▶ _Exercise instructions_: Repeat exactly the lines from the start of the records below through the line that contains "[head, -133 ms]", including both.

▶ _Stored records_:

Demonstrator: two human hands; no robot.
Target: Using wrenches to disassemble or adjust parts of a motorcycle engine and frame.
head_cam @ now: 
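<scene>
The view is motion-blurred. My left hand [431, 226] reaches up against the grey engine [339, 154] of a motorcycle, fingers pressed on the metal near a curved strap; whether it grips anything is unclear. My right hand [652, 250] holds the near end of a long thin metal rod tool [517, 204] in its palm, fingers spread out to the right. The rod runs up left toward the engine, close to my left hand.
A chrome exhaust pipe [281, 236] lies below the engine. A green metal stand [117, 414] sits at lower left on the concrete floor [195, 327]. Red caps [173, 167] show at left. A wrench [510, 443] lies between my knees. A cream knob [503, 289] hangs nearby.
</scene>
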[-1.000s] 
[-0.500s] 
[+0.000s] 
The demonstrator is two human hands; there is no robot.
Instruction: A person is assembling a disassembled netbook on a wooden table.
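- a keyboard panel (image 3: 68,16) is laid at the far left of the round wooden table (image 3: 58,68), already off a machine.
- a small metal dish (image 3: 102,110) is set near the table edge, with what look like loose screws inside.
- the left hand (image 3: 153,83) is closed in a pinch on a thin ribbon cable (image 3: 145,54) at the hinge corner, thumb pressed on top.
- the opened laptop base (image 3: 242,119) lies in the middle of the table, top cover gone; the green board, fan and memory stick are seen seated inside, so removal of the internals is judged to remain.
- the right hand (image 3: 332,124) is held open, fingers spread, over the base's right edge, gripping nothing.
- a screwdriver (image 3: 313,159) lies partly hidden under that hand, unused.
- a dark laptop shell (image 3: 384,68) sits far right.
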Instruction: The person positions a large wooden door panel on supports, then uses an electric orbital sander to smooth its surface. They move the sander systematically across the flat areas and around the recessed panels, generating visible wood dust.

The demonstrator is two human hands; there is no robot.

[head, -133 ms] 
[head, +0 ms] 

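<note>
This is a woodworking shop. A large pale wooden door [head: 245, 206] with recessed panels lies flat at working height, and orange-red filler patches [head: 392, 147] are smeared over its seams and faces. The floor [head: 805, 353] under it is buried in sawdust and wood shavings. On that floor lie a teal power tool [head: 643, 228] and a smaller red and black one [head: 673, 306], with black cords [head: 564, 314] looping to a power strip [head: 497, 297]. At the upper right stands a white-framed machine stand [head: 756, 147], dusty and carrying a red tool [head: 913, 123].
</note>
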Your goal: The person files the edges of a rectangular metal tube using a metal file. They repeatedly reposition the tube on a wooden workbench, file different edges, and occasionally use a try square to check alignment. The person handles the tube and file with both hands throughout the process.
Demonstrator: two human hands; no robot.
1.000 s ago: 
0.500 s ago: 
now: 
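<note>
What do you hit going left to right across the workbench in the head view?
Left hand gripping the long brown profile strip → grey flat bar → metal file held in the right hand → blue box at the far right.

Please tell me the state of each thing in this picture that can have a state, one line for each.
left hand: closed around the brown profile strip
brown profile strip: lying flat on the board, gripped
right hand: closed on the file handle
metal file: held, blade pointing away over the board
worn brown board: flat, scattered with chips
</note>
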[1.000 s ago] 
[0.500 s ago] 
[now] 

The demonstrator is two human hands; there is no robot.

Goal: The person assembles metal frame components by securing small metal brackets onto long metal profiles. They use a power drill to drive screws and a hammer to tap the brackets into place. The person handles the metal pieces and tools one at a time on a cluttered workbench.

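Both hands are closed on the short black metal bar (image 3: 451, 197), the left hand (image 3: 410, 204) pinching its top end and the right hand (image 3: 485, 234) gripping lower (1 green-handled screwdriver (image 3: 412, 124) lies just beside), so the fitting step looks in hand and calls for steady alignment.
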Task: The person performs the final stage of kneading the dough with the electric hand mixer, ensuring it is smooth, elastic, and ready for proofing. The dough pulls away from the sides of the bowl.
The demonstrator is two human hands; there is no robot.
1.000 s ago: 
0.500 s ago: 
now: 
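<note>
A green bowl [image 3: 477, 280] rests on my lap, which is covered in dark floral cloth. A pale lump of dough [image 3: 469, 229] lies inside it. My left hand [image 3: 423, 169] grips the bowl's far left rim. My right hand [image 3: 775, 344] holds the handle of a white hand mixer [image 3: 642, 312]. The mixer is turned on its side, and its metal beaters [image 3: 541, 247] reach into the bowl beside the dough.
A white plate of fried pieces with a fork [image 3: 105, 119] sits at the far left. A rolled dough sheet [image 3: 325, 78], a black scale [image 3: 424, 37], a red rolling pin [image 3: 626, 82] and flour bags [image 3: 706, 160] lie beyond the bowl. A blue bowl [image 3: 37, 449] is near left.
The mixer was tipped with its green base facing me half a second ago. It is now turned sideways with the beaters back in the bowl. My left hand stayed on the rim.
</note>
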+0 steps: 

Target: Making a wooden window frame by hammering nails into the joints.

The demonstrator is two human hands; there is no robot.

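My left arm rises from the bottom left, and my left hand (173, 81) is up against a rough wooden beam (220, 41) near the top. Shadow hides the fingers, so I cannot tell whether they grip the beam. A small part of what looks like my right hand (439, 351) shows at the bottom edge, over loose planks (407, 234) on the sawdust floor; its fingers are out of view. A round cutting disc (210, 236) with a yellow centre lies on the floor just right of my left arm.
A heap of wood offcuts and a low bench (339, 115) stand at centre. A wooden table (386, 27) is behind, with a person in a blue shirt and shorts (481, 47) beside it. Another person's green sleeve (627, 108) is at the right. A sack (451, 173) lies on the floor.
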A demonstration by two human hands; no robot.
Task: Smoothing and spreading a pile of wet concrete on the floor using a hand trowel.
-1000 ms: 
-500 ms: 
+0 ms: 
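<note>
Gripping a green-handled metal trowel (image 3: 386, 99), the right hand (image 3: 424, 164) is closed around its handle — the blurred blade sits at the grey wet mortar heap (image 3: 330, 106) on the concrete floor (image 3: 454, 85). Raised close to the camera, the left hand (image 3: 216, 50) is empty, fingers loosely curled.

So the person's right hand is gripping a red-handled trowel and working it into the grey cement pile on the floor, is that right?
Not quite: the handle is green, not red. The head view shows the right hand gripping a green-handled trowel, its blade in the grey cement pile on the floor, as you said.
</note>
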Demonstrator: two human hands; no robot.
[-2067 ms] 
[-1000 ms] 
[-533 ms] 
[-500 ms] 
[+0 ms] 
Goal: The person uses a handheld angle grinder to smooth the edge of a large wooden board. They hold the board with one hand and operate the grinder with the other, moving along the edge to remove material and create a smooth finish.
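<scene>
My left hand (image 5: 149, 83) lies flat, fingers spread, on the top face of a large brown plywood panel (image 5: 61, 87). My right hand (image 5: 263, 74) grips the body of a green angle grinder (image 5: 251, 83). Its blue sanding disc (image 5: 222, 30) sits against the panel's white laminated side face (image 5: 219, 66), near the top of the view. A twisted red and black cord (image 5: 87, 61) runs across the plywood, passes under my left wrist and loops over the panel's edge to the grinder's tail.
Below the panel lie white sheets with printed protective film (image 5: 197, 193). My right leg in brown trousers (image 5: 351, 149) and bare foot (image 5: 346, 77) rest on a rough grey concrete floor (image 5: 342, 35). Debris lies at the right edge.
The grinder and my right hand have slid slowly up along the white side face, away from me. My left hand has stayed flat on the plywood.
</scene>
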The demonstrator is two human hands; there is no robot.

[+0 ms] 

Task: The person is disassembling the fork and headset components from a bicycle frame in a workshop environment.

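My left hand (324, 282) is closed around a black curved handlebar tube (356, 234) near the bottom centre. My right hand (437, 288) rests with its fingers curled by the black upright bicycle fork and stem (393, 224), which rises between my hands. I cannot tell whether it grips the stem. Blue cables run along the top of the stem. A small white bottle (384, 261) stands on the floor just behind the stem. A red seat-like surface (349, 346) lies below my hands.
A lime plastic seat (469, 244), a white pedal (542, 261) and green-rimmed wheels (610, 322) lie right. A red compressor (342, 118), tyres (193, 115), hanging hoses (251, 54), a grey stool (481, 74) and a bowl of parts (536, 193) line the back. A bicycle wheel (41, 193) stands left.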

▶ _Answer_:
Demonstrator: two human hands; no robot.
Target: Using wrenches to disassemble or adjust parts of a motorcycle engine and frame.
head_cam @ now: 
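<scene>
The view is motion-blurred. My left hand [431, 226] reaches up against the grey engine [339, 154] of a motorcycle, fingers pressed on the metal near a curved strap; whether it grips anything is unclear. My right hand [652, 250] holds the near end of a long thin metal rod tool [517, 204] in its palm, fingers spread out to the right. The rod runs up left toward the engine, close to my left hand.
A chrome exhaust pipe [281, 236] lies below the engine. A green metal stand [117, 414] sits at lower left on the concrete floor [195, 327]. Red caps [173, 167] show at left. A wrench [510, 443] lies between my knees. A cream knob [503, 289] hangs nearby.
</scene>
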[-1.000s] 
[-0.500s] 
[+0.000s] 
The demonstrator is two human hands; there is no robot.
Instruction: A person is assembling a disassembled netbook on a wooden table.
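- a keyboard panel (image 3: 68,16) is laid at the far left of the round wooden table (image 3: 58,68), already off a machine.
- a small metal dish (image 3: 102,110) is set near the table edge, with what look like loose screws inside.
- the left hand (image 3: 153,83) is closed in a pinch on a thin ribbon cable (image 3: 145,54) at the hinge corner, thumb pressed on top.
- the opened laptop base (image 3: 242,119) lies in the middle of the table, top cover gone; the green board, fan and memory stick are seen seated inside, so removal of the internals is judged to remain.
- the right hand (image 3: 332,124) is held open, fingers spread, over the base's right edge, gripping nothing.
- a screwdriver (image 3: 313,159) lies partly hidden under that hand, unused.
- a dark laptop shell (image 3: 384,68) sits far right.
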Instruction: The person positions a large wooden door panel on supports, then uses an electric orbital sander to smooth its surface. They move the sander systematically across the flat areas and around the recessed panels, generating visible wood dust.

The demonstrator is two human hands; there is no robot.

[head, -133 ms] 

This finishes the answer.